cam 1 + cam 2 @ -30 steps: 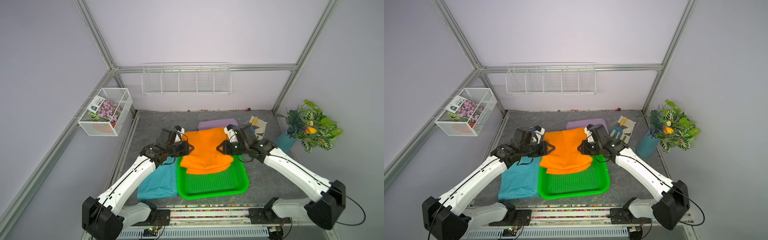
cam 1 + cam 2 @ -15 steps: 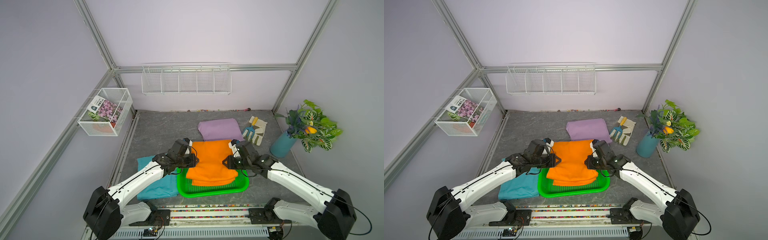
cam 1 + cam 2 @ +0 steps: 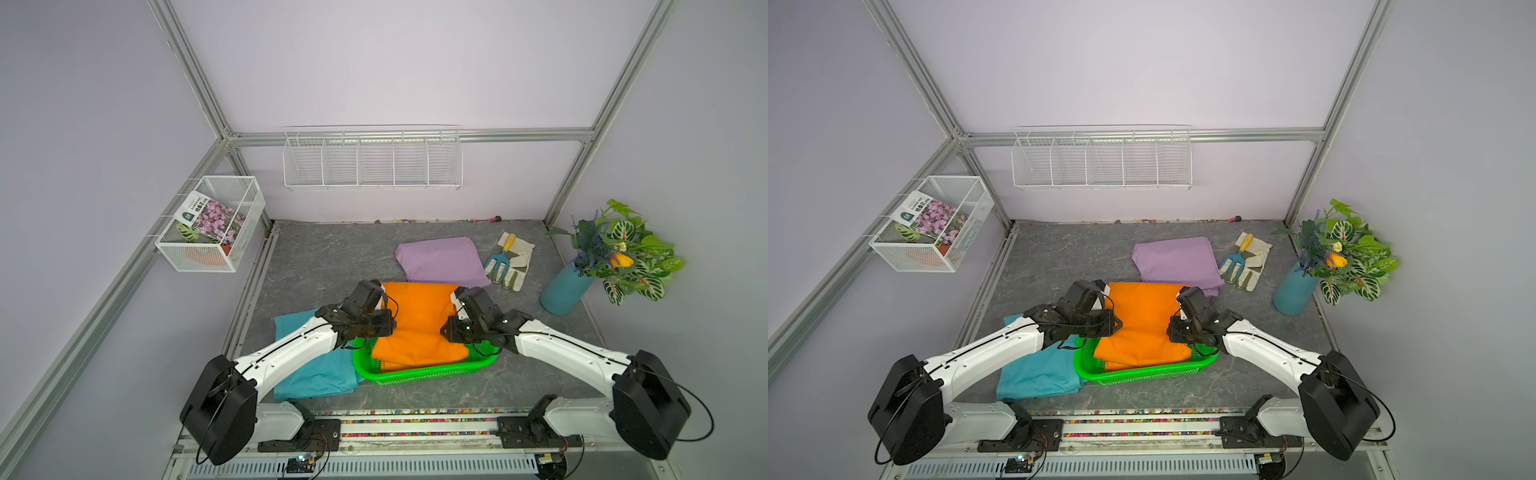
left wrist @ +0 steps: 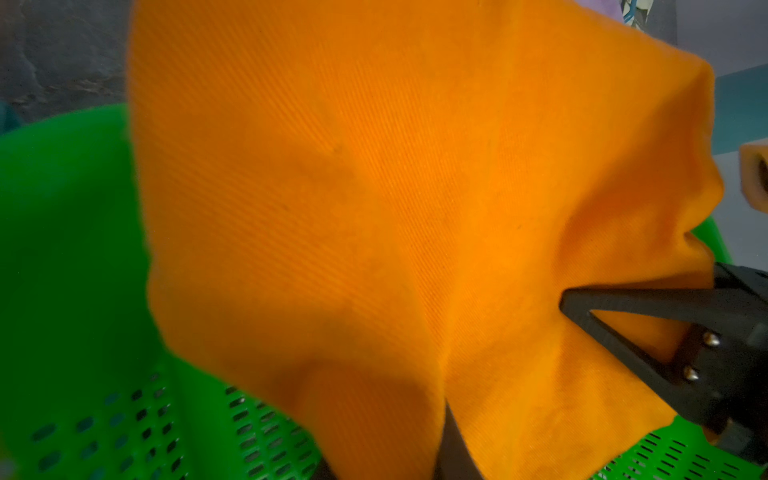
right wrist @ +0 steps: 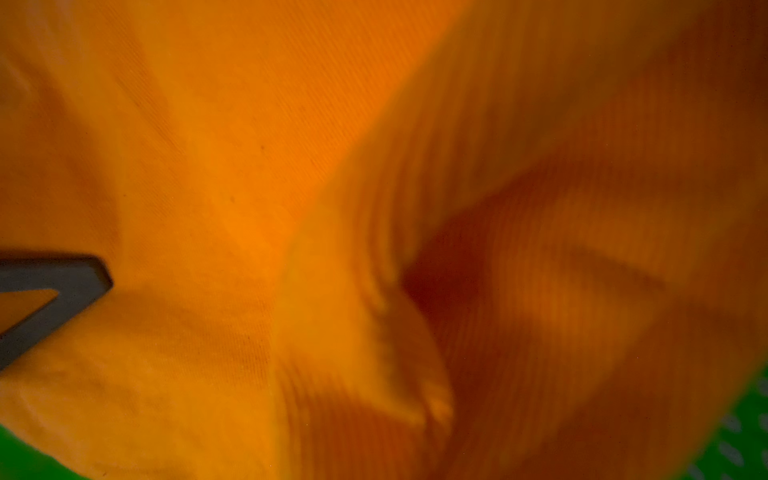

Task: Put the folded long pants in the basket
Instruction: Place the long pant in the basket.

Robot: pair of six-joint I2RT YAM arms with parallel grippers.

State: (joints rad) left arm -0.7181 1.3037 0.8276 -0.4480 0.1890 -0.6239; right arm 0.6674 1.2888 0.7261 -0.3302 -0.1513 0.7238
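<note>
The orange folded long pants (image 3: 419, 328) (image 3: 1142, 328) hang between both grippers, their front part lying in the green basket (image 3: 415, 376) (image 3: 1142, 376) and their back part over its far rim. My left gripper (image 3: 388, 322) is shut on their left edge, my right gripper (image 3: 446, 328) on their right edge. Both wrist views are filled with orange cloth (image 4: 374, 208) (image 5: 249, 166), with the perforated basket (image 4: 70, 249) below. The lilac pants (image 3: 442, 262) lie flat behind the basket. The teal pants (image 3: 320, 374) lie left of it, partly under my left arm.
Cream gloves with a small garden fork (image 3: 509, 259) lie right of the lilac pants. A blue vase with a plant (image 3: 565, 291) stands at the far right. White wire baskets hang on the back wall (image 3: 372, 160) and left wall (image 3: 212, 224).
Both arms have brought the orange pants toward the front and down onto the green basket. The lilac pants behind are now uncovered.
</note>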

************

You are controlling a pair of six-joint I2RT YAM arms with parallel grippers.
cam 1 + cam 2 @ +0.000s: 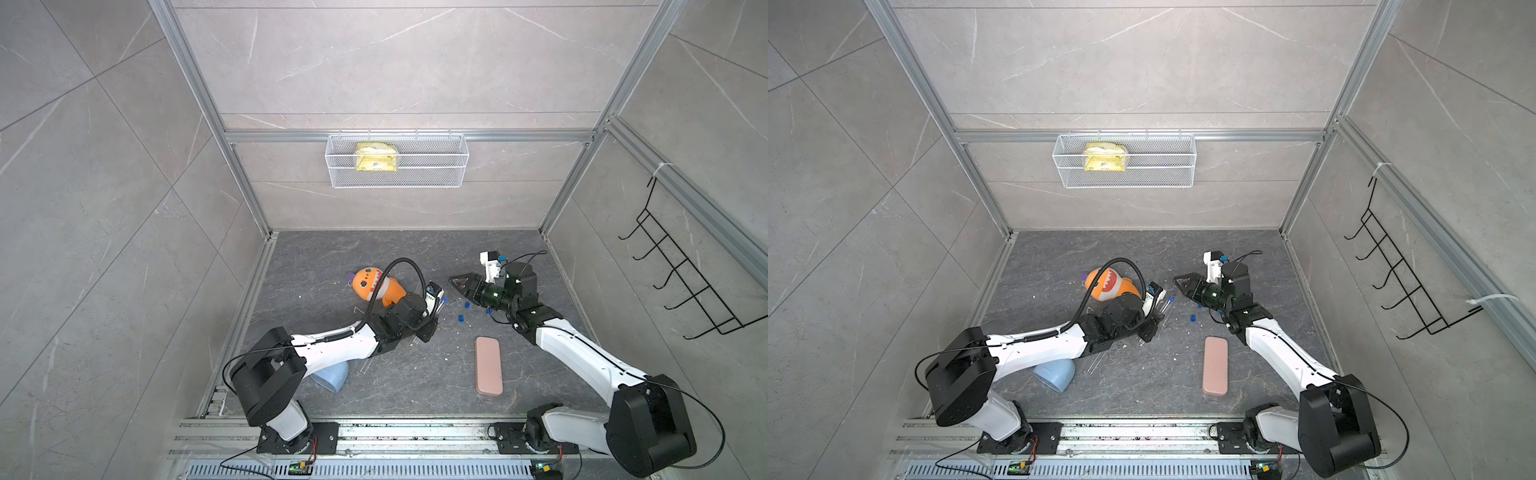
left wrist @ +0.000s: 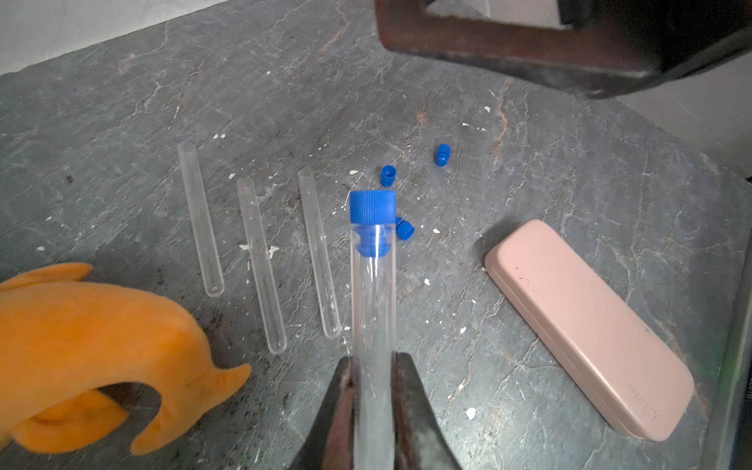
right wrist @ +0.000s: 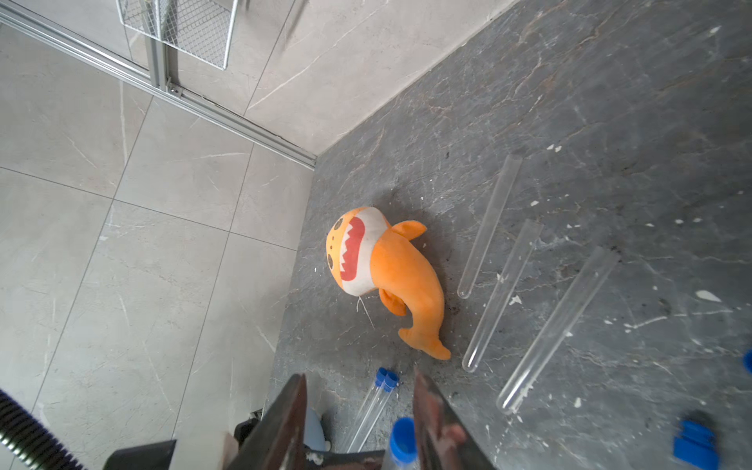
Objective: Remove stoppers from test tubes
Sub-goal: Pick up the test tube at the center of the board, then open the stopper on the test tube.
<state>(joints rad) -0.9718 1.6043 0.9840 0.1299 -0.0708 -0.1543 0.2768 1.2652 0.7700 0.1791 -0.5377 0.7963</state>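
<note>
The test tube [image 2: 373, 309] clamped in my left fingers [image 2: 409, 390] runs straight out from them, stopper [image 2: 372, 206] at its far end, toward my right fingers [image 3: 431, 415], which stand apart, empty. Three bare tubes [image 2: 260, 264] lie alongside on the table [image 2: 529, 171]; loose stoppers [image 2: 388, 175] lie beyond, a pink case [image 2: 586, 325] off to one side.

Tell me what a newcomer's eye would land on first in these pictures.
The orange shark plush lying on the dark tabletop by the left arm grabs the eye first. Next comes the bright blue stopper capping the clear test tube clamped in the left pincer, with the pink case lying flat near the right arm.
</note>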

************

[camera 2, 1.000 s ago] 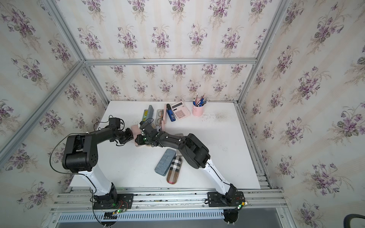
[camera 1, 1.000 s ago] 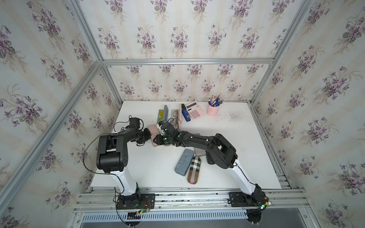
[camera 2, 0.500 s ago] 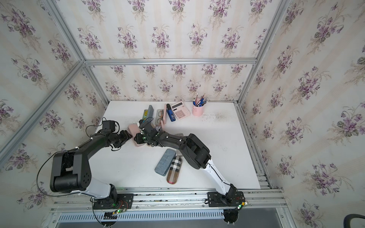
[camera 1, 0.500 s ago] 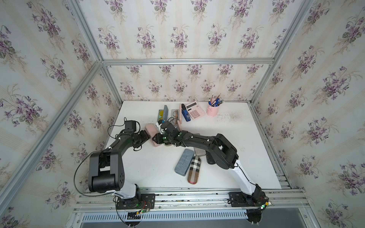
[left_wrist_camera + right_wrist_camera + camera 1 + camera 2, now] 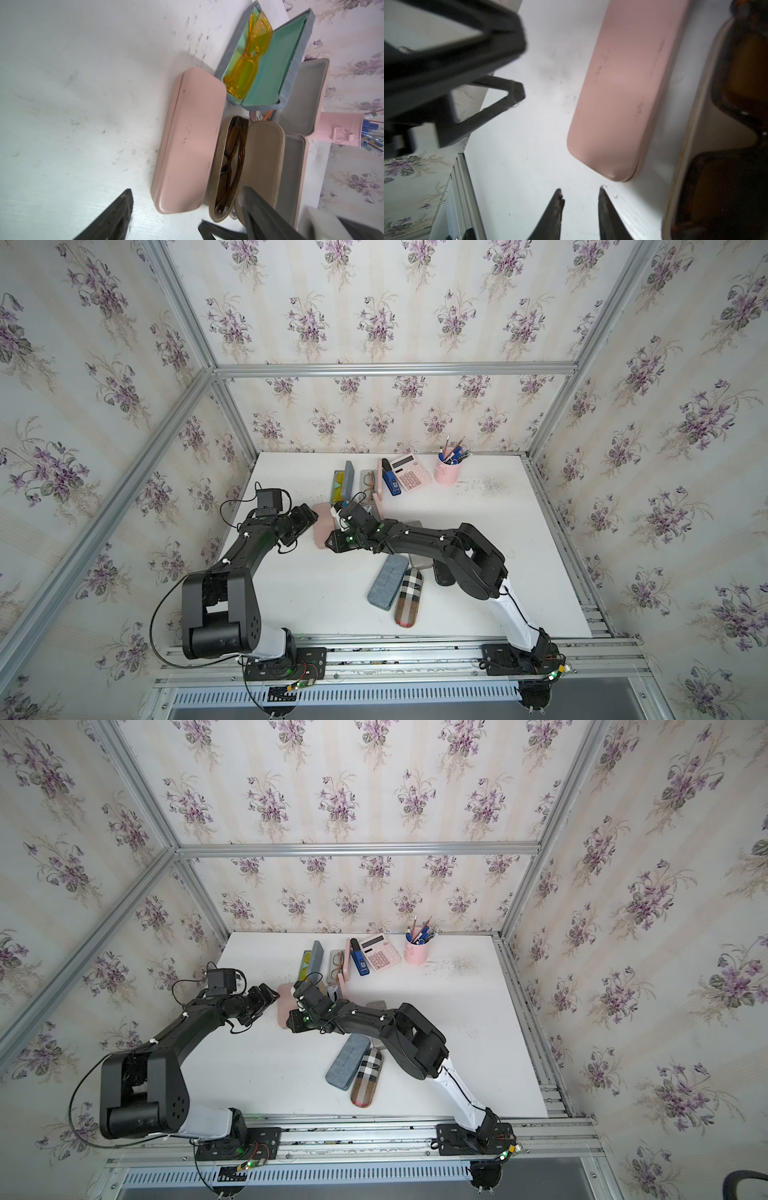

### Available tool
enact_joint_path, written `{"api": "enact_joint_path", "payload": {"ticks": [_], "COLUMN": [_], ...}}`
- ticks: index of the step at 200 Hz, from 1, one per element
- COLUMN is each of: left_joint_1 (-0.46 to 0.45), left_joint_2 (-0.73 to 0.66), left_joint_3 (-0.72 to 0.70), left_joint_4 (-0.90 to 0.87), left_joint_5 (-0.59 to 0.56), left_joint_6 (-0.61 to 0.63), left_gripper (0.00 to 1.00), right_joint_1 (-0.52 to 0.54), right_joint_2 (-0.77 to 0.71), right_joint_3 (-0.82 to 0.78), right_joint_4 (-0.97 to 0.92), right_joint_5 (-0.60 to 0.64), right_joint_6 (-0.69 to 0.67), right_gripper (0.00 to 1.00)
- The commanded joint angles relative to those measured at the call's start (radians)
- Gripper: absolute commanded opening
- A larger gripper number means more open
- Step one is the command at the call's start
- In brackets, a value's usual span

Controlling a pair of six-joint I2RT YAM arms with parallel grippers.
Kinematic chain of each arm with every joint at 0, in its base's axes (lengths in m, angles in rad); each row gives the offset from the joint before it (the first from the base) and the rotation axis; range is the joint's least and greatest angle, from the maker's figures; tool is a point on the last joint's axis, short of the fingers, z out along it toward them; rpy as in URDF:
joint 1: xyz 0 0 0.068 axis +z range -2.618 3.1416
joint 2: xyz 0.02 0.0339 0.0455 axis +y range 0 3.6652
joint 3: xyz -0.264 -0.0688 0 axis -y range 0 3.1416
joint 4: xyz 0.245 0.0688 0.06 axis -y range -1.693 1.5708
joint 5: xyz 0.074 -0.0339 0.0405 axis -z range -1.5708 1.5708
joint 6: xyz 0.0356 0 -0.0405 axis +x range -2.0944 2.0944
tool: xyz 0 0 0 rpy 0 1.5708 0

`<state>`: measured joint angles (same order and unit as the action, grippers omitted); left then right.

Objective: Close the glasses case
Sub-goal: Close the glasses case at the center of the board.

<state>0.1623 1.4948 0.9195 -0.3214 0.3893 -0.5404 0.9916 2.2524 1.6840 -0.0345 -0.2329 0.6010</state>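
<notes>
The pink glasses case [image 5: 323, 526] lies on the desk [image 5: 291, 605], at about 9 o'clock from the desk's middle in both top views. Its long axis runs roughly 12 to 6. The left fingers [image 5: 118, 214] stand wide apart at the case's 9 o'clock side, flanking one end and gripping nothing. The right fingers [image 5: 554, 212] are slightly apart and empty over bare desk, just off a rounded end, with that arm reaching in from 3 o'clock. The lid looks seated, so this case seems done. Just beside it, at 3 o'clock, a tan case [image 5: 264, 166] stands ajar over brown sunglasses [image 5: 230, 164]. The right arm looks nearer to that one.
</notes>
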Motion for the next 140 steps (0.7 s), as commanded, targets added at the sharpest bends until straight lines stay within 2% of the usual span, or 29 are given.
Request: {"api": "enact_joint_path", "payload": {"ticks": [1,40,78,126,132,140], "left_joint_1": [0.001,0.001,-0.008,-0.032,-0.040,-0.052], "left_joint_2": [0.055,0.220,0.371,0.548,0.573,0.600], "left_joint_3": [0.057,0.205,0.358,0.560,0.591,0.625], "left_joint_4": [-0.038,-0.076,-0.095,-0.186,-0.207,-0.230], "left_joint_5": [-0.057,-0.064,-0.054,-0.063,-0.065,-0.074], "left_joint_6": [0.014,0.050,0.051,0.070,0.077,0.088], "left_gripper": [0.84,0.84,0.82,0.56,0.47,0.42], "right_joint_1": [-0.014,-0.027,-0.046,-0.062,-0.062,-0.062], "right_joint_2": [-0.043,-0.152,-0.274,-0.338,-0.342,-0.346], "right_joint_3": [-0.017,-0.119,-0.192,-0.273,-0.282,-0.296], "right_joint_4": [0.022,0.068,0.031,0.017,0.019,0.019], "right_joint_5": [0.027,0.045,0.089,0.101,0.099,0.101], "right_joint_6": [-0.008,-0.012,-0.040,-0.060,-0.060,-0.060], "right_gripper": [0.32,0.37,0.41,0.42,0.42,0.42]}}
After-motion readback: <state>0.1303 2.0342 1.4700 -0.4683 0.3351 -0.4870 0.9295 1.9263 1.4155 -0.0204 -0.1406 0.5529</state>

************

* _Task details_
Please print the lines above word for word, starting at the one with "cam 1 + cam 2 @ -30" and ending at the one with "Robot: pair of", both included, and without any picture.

* _Written response_
cam 1 + cam 2 @ -30 steps: 
cam 1 + cam 2 @ -15 steps: 
cam 1 + cam 2 @ +0 steps: 
left wrist @ +0 steps: 
right wrist @ +0 steps: 

Task: Put the folded long pants in the basket
Instruction: Place the long pant in the basket.

Robot: pair of six-joint I2RT YAM arms with parallel grippers.

No additional answer is expected.